> Collected material:
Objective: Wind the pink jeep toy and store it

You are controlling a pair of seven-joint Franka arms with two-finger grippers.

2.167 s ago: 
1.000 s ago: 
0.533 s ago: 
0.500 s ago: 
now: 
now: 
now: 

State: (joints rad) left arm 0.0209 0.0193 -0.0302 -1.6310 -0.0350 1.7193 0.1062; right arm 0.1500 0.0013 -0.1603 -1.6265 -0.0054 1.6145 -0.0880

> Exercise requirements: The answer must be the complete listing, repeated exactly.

> Response area:
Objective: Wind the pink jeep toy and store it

You are controlling a pair of seven-joint Franka arms with two-finger grippers.

2.167 s ago: 
1.000 s ago: 
0.533 s ago: 
0.500 s ago: 
now: 
now: 
now: 

State: (joints rad) left arm 0.0209 0.0193 -0.0302 -1.6310 -0.0350 1.7193 0.1062; right arm 0.1500 0.0013 -0.1603 -1.6265 -0.0054 1.6145 -0.0880

The output returned above is complete.